IMG_20131117_215841Rio … Riyad … à une semaine d’intervalle, je visite deux villes qui affichent des styles complètement à l’orthogonal. Dans une première approche, ce sont les oppositions qui sautent aux yeux, évidentes, criantes, et ce n’est que dans un deuxième temps que certains aspects pourraient rassembler quelque peu ces deux mégapoles. Rio possède près de dix millions d’habitants dispersés, en cette fin de printemps austral, dans une géographie unique constituée de collines escarpées, laissant parfois échapper des langues de sable fin qui forment les plages mythiques de Botafogo, Copacabana, Leblon et Ipanema, toutes surplombées par le Corcovado, le Christ rédempteur qui étend ses bras. Riyad quant à elle a vu sa population approcher les cinq millions d’habitants regroupés sur ce lieu désertique, juste plat.
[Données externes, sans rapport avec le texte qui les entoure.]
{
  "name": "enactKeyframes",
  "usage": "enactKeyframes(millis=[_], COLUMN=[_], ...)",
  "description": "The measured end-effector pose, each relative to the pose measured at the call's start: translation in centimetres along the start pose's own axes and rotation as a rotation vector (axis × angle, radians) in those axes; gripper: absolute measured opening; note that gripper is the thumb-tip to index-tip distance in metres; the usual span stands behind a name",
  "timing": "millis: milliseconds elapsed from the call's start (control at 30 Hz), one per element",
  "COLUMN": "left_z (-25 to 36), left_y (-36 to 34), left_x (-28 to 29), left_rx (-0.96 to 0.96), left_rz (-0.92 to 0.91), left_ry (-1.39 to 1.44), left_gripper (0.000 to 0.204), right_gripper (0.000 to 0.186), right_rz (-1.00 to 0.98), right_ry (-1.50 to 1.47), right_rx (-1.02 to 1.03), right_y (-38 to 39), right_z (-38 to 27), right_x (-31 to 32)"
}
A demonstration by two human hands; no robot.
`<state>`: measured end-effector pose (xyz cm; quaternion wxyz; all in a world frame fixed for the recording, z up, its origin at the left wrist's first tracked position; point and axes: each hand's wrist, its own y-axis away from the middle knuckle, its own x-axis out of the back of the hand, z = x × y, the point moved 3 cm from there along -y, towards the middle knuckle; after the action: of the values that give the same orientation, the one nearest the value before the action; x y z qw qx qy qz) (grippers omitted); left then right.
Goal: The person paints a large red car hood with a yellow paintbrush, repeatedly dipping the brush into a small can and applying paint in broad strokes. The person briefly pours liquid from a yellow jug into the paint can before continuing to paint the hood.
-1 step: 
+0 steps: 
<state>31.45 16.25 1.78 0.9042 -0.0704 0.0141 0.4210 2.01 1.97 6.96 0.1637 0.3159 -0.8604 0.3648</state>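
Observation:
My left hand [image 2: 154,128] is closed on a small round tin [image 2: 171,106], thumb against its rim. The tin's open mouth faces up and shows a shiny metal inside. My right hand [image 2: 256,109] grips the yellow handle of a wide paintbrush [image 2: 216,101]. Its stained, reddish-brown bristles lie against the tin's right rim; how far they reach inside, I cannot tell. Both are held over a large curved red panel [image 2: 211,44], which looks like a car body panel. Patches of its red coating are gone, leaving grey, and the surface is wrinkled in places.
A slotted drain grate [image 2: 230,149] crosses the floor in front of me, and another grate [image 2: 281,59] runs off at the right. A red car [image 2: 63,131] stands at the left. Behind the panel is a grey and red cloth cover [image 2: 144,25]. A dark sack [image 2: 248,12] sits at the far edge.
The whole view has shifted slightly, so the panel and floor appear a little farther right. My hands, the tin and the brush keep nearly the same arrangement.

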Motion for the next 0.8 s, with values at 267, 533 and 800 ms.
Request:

Il y fait une température assez clémente à l’aube d’un hiver septentrional, et le sable est surtout craint quant il tourbillonne et rentre dans les yeux à l’occasion d’un vent de sable. La population à l’extérieur des logements a des habitudes vestimentaires et une manière de se comporter vis-à-vis des autres qui ne peuvent être plus opposées. A Sao Sebastiao do Rio de Janeiro, le culte du corps, entretenu et montré avec souvent la plus complète désinhibition est partout ; les Cariocas courent, s’entrainent, se sculptent des anatomies souvent artificielles, pour paraitre et pour s’amuser. A Riyad, nous sommes dans un vaste jeu d’échec, avec les blancs et les noirs ; longues djellabas blanches pour les hommes couverts de leur keffieh et parures noires couvrant intégralement les femmes à l’exception de la fente pour leurs yeux. On ne peut voire une plus grande opposition dans ces tenues vestimentaires qui traduisent aussi les styles de vie afférents : En quelques jours, je n’aurais pas entendu le son de la voix d’une Saoudienne, car elles seront restées muettes dans leurs promenades dans les centres commerciaux. Il me faudra alors penser aux aspects technologiques justement pour voir dans ces deux puissances émergentes une raison de croire à des traits communs : appétit pour l’adoption et l’usage de ces technologies et un consumérisme débridé que leur a légué notre monde occidental, pour le meilleur ou le pire.